Give again, exactly and without pictures, the lines running from the line with "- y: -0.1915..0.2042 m" to the end of the records below.

*** Opening EXTRACTED RECORDS ***

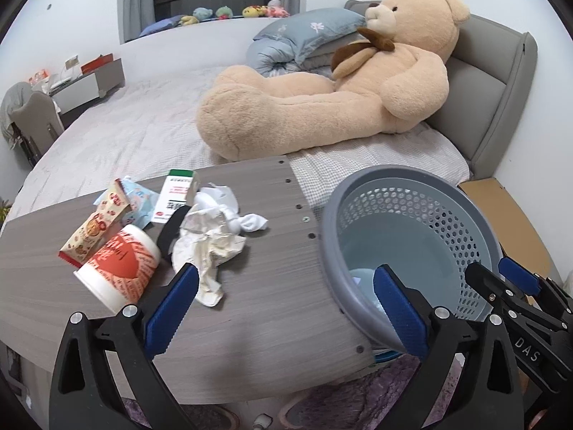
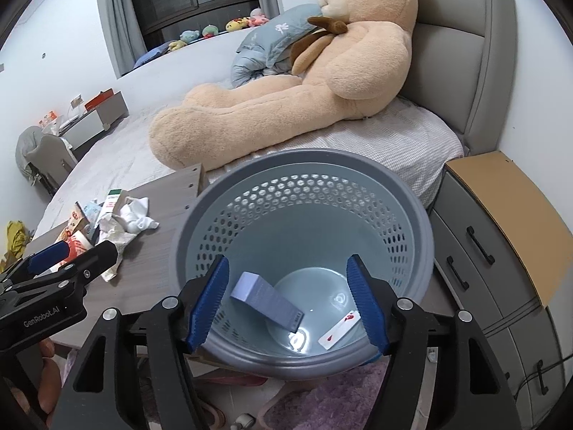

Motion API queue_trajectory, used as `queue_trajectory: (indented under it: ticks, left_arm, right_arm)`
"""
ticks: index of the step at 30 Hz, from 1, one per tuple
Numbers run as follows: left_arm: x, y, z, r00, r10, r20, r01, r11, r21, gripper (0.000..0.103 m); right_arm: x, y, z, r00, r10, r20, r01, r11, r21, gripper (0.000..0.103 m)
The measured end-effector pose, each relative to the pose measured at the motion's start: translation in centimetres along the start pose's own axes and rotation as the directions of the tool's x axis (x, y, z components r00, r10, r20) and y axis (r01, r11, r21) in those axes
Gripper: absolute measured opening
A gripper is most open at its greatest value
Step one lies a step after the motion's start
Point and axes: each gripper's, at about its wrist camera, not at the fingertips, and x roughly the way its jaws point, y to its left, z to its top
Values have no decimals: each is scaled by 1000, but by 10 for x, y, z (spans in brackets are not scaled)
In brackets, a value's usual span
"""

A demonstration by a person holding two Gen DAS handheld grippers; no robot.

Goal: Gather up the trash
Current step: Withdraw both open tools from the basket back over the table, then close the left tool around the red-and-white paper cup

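Note:
A grey perforated trash basket (image 2: 408,197) stands beside the wooden table (image 1: 258,304); it shows in the left wrist view too (image 1: 333,225). Inside lie a lilac box (image 2: 266,299) and a small white wrapper (image 2: 338,331). On the table lies a trash pile: red-and-white paper cup (image 1: 120,263), cookie box (image 1: 95,227), blue packet (image 1: 138,197), green-topped white carton (image 1: 175,193), crumpled paper (image 1: 204,247), white cloth (image 1: 229,211). My left gripper (image 1: 286,308) is open and empty above the table's front. My right gripper (image 2: 288,302) is open and empty over the basket.
A bed (image 1: 125,136) with a large teddy bear (image 1: 322,93) and blue pillows (image 1: 308,32) lies behind the table. A grey drawer unit (image 2: 501,258) with a cardboard top stands right of the basket. A purple rug (image 2: 340,401) lies below.

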Motion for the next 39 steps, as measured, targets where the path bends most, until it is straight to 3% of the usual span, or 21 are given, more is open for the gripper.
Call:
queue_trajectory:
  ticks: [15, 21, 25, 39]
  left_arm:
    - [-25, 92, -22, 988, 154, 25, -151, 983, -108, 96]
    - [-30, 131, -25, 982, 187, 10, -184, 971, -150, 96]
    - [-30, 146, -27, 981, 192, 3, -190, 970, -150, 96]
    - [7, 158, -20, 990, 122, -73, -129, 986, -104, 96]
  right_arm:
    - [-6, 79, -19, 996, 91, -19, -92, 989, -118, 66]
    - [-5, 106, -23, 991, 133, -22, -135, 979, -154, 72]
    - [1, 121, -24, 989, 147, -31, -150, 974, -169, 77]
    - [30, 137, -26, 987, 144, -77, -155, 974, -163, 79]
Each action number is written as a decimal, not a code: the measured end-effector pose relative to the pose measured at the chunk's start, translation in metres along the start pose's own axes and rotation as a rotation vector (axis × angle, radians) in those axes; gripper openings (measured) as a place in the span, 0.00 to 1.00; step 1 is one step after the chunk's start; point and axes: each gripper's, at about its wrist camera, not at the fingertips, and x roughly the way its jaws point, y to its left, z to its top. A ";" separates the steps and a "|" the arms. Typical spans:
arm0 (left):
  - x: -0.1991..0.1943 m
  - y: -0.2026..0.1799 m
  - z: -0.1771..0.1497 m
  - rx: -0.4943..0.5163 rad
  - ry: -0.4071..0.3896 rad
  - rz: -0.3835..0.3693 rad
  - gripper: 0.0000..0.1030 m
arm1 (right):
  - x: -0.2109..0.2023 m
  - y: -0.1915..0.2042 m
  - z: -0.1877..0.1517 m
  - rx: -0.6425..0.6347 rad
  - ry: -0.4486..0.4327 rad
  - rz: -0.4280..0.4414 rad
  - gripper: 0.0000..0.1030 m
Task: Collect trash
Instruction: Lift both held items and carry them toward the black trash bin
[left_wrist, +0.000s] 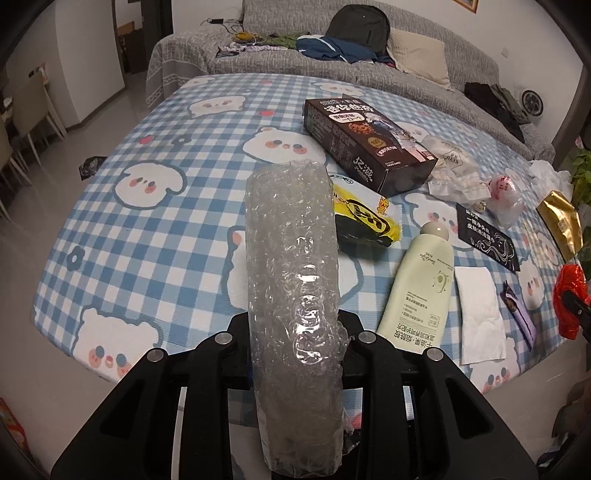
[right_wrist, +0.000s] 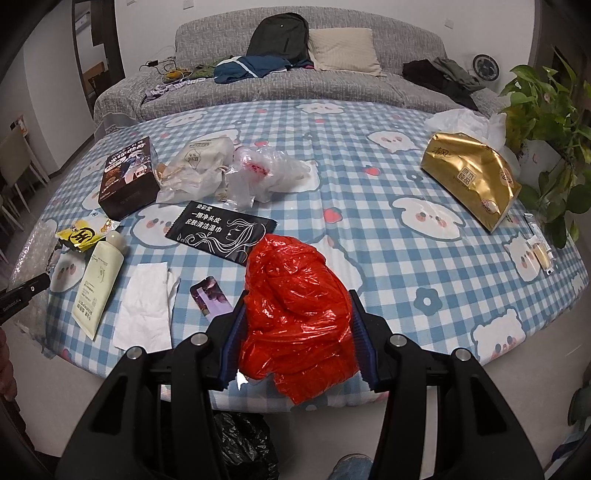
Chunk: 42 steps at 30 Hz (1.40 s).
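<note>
I am viewing a table (right_wrist: 369, 206) that is carrying most of the trash: brown box (left_wrist: 369, 147), green tube (left_wrist: 417, 284), black sachet (right_wrist: 221, 232), white tissue (right_wrist: 144, 306). My left gripper (left_wrist: 295, 343) is clamping a bubble-wrap roll (left_wrist: 291, 266); my right gripper (right_wrist: 295, 332) is clamping a red plastic bag (right_wrist: 295, 314) above the near edge. Most of the collection is remaining.

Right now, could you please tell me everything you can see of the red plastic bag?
The red plastic bag is thin, glossy, translucent film, crumpled into a loose wad with many creases. It sits between the blue-padded fingers of the right gripper, which press on both its sides, its lower end hanging below them. It is held over the near edge of the checked tablecloth.
</note>
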 end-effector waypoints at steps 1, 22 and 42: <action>0.002 0.000 -0.001 0.000 0.003 0.003 0.29 | 0.000 0.000 0.001 0.001 0.000 0.002 0.47; 0.004 0.004 -0.028 -0.010 0.108 0.052 0.44 | -0.004 0.010 -0.005 -0.014 -0.001 0.018 0.47; -0.092 -0.013 -0.058 0.015 -0.058 0.019 0.20 | -0.052 0.021 -0.025 -0.012 -0.071 0.056 0.47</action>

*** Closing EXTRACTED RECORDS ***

→ **WORKED SOLUTION**:
  - y: -0.1915..0.2042 m
  - z: -0.1877..0.1517 m
  - rx: -0.6425..0.6347 rad
  - ry: -0.4486..0.4327 rad
  - rz: -0.4280..0.4414 rad
  - gripper: 0.0000..0.1030 m
Task: Collect trash
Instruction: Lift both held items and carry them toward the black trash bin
[left_wrist, +0.000s] 
[right_wrist, +0.000s] 
Chunk: 42 steps at 30 Hz (1.40 s).
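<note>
I am viewing a table (right_wrist: 369, 206) that is carrying most of the trash: brown box (left_wrist: 369, 147), green tube (left_wrist: 417, 284), black sachet (right_wrist: 221, 232), white tissue (right_wrist: 144, 306). My left gripper (left_wrist: 295, 343) is clamping a bubble-wrap roll (left_wrist: 291, 266); my right gripper (right_wrist: 295, 332) is clamping a red plastic bag (right_wrist: 295, 314) above the near edge. Most of the collection is remaining.

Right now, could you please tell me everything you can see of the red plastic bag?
The red plastic bag is thin, glossy, translucent film, crumpled into a loose wad with many creases. It sits between the blue-padded fingers of the right gripper, which press on both its sides, its lower end hanging below them. It is held over the near edge of the checked tablecloth.
</note>
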 end-effector waypoints at steps 1, 22 and 42: <action>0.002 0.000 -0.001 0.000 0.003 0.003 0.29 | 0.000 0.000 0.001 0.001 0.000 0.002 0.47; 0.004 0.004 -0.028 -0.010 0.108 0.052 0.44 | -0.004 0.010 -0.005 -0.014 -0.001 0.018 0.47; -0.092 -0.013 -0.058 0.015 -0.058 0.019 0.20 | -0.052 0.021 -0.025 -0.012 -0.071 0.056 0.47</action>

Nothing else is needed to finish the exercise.